Chaque jour, de nombreux vendeurs et vendeuses passent plusieurs heures aux arrêts de bus dans l’attente d’un moyen de transport. Les bouchons ralentissent fortement la circulation, retardant l’arrivée des véhicules et réduisant le temps consacré aux activités génératrices de revenus.
« Nous sommes ici depuis 9 heures et maintenant il est déjà midi. Le temps d’arriver au marché, il sera presque 13 heures. Nous perdons énormément de temps à attendre parce qu’il y a des embouteillages de l’autre côté », témoigne une commerçante rencontrée sur place.

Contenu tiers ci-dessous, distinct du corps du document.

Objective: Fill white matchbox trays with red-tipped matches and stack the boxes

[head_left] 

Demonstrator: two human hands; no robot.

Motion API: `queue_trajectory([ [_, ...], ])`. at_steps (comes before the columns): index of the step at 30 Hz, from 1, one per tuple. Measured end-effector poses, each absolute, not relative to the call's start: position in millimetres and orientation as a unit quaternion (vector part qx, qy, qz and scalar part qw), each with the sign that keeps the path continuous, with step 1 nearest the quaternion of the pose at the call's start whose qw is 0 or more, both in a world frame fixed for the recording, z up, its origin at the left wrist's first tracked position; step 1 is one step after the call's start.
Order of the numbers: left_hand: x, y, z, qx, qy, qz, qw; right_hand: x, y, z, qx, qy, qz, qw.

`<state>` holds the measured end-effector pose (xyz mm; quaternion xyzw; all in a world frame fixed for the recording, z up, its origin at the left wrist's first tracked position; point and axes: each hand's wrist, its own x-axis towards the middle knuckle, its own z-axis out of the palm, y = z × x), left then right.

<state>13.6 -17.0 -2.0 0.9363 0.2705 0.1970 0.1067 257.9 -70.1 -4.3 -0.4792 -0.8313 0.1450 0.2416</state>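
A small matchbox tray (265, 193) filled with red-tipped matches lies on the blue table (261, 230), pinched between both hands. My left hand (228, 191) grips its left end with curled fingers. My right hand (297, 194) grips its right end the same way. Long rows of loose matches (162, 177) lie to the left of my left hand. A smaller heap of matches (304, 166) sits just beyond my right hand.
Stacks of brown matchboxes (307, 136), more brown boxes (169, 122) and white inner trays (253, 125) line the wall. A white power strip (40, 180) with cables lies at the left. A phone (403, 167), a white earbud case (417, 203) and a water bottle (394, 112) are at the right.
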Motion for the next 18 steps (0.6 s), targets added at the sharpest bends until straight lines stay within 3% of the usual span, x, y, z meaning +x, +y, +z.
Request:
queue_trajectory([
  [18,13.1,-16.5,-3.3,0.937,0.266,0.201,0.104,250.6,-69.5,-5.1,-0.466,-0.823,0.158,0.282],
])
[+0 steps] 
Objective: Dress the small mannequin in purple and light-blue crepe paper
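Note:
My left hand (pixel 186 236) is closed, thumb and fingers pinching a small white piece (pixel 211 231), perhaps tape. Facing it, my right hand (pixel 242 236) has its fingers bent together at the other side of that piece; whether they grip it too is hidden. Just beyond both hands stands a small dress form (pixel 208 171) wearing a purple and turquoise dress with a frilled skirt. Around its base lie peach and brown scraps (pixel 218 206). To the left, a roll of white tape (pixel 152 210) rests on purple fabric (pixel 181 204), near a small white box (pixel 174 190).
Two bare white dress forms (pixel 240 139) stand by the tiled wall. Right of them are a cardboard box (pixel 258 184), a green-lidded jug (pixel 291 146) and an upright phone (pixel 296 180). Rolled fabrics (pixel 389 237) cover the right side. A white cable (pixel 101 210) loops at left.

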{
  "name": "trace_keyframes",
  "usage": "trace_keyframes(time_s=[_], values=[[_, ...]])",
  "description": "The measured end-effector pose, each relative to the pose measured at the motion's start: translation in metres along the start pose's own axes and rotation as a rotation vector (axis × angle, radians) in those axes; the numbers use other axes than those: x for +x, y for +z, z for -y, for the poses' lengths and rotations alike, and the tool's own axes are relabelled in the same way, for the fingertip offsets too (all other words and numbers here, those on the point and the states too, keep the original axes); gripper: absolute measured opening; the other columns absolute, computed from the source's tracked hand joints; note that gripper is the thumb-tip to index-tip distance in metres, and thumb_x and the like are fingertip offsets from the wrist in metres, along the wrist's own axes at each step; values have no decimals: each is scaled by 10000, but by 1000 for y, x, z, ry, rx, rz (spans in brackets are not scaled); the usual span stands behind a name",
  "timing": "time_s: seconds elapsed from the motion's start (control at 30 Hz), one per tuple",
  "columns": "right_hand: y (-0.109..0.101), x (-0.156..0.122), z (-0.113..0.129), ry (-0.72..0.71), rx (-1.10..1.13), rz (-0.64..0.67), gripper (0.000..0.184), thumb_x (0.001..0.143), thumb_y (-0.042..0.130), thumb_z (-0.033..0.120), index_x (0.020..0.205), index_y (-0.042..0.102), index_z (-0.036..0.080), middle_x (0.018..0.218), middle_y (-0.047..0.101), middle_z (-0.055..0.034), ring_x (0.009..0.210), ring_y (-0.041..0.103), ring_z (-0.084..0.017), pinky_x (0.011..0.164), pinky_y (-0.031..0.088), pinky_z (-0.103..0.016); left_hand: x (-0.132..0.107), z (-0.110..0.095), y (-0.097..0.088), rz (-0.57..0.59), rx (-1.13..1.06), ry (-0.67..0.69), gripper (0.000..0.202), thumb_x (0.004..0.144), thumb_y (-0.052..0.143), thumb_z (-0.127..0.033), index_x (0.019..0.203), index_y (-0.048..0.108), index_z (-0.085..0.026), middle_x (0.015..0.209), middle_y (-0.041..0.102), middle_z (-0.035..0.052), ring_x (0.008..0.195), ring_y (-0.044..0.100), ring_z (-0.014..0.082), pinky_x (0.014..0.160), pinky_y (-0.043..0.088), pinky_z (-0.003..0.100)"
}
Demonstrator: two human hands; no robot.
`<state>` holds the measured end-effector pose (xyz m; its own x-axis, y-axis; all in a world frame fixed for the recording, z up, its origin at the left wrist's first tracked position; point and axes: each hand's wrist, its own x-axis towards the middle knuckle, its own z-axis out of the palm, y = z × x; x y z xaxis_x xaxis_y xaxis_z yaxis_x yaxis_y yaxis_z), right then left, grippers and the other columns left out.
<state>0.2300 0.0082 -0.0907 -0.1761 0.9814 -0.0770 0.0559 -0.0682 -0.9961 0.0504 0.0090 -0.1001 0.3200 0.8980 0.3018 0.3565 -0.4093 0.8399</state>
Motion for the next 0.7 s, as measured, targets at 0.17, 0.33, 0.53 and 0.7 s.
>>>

Cette perte de temps se traduit directement par une baisse des ventes. Les heures habituellement consacrées au commerce sont absorbées par l’attente, ce qui réduit les recettes quotidiennes des petits commerçants, particulièrement ceux qui dépendent des marchés de Kinshasa pour écouler leurs produits.
Les embouteillages ont également des répercussions sur le coût du transport. Pour contourner les axes saturés, plusieurs chauffeurs de taxis et conducteurs de motos-taxis empruntent des itinéraires plus longs, ce qui entraîne une consommation supplémentaire de carburant et une hausse des tarifs.
« Un trajet qui coûte habituellement 1 000 francs congolais peut passer à 2 000 francs. Pour les motos-taxis, une course de 2 000 francs peut atteindre 3 000 francs », explique Guy Awarakala.
Cette augmentation des frais de transport renchérit les coûts de déplacement des ménages et peut se répercuter sur le prix des marchandises, les commerçants intégrant ces dépenses supplémentaires dans leurs coûts d’approvisionnement.
Il sied de noter que face à cette situation, les habitants de Tshangu appellent les autorités à mettre en œuvre des solutions durables pour fluidifier la circulation au niveau de Kimbuta. Selon eux, la réduction des embouteillages permettrait non seulement d’améliorer la mobilité urbaine, mais aussi de soutenir les activités économiques et le pouvoir d’achat des populations.